Before joining the D.C.-based think tank, Miller was a senior policy adviser in the Obama administration for the the Office of Planning, Evaluation and Policy Development at the Education Department. Under the department’s new calculations, he said, anyone with a job will find it hard to qualify for full debt forgiveness.
That’s because the formula compares a person’s income against the typical earnings of graduates from similar programs that passed what is known as the gainful-employment test.
Finalized in 2014, the gainful-employment rule ties federal funding to the debt-to-income ratio of graduates from career-education programs. In essence, the rule was designed to better convey which programs allow graduates to get jobs with wages high enough to repay their student loans.
The Education Department has delayed key parts of this rule, but is using it as a baseline to divide borrowers into six categories of debt relief that determine the value of the education a borrower received by looking at the median earnings of graduates in other qualifying programs.
At the top tier, borrowers will not get full debt forgiveness unless they earn less than 50 percent of their peers who graduated from programs that passed the gainful-employment test. Students earning 90 percent or more than their peers make up the bottom tier; only 10 percent of their debt will be forgiven.
That's in stark contrast to how the Obama administration wrote the borrower-defense rule, which allowed full debt forgiveness for students misled by for-profit colleges about things such as job-placement rates and guaranteed employment after graduation.
The issue came to the fore after investigations carried out by the Education Department and numerous state attorneys general turned up fraud at more than 100 Corinthian Colleges campuses.
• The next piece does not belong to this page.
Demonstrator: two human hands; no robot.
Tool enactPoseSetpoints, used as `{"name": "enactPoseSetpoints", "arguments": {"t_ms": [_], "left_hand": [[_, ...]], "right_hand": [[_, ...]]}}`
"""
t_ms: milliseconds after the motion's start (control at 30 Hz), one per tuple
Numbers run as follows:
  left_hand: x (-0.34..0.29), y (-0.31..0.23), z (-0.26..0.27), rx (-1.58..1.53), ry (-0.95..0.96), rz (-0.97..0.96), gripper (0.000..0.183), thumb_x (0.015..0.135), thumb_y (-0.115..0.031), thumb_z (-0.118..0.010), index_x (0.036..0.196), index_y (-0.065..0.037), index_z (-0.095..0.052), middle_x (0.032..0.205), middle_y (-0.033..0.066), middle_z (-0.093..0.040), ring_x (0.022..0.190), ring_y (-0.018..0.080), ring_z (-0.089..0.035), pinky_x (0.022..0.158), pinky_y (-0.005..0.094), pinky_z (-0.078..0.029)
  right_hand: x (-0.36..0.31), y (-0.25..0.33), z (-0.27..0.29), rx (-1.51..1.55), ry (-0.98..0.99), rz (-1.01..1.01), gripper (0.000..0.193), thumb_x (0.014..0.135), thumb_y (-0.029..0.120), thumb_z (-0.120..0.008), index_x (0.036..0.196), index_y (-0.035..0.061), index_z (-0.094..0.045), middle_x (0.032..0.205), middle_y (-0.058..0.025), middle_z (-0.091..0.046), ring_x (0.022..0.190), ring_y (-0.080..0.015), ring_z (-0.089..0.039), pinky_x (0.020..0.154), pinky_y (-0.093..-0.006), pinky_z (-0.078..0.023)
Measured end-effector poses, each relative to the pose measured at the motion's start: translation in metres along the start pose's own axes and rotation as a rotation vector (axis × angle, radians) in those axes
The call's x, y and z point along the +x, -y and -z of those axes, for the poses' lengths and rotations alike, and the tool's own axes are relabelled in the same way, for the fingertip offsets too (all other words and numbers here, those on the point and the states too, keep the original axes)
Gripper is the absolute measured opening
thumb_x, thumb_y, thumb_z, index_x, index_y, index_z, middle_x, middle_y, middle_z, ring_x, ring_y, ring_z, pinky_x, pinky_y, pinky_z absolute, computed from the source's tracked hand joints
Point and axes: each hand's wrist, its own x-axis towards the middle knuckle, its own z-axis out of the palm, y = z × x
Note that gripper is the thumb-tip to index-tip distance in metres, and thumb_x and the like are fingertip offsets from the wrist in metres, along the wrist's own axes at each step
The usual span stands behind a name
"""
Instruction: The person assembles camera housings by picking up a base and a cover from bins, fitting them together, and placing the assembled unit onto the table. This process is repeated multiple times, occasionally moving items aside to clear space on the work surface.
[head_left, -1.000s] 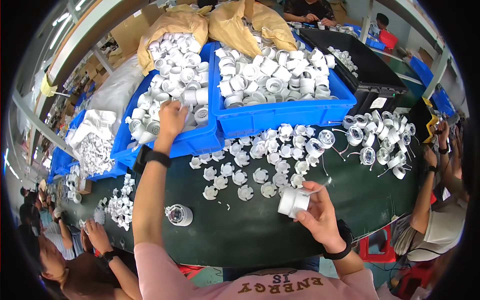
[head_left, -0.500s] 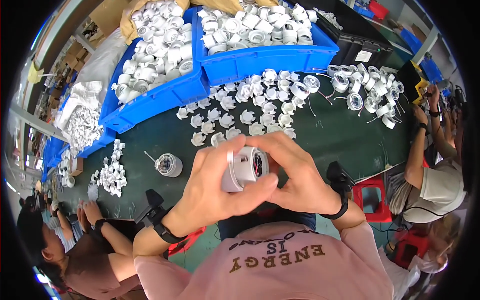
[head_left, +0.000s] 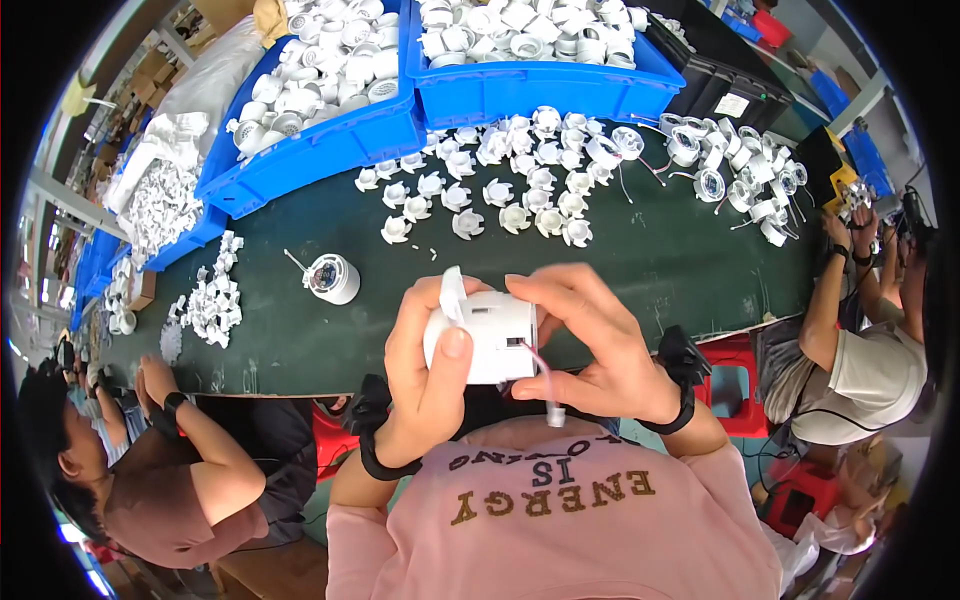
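Between my hands, above the table's near edge, is a white cylindrical housing. A slot shows in its side, and a thin pinkish wire with a small white plug comes out of it and hangs down. My left hand is closed around the housing's left end, thumb on its side, by an upright white plastic tab. My right hand pinches the right end between thumb and fingers. Beyond my left hand, a similar white unit with a dark round face stands on the green table.
Several white claw-edged caps lie across the table's middle. Blue bins of white housings stand behind them. Wired round units are piled at the right, small white parts at the left. Co-workers sit on both sides.
The housing has turned in my hands: its dark round face has gone from view, and the slotted side with the wire now shows. My left hand has shifted its grip.
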Motion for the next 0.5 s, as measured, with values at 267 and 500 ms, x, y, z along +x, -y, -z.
{"name": "enactPoseSetpoints", "arguments": {"t_ms": [267,500], "left_hand": [[-0.010,0.019,-0.002,0.078,0.015,-0.315,0.044,0.094,-0.033,-0.048,0.114,0.006,-0.050,0.105,0.0211,-0.056,0.087,0.0272,-0.058,0.074,0.0356,-0.048],[0.000,0.024,-0.007,0.198,0.027,-0.362,0.049,0.094,-0.036,-0.047,0.118,0.007,-0.049,0.109,0.0229,-0.051,0.095,0.0300,-0.053,0.082,0.0383,-0.045]], "right_hand": [[-0.009,0.000,-0.013,0.034,-0.020,-0.008,0.082,0.067,0.028,-0.083,0.132,-0.0044,-0.046,0.103,-0.0110,-0.052,0.085,-0.0177,-0.058,0.072,-0.0293,-0.051],[-0.011,-0.002,-0.008,-0.094,-0.072,-0.048,0.078,0.068,0.021,-0.083,0.132,-0.0028,-0.046,0.100,-0.0103,-0.053,0.080,-0.0167,-0.055,0.069,-0.0273,-0.048]]}}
Faced with numerous lawsuits and fines from the federal government, Corinthian collapsed in April 2015.
To help defrauded students, the Education Department finalized the borrower-defense rule on Nov. 1, 2016.
Before it could take effect on July 1, however, Education Secretary Betsy DeVos announced that the rule would be delayed pending the outcome of a constitutional challenge from the California Association for Private Postsecondary Schools. Since then, the department has announced a plan to rework the rule entirely, with an expected rollout date in 2019.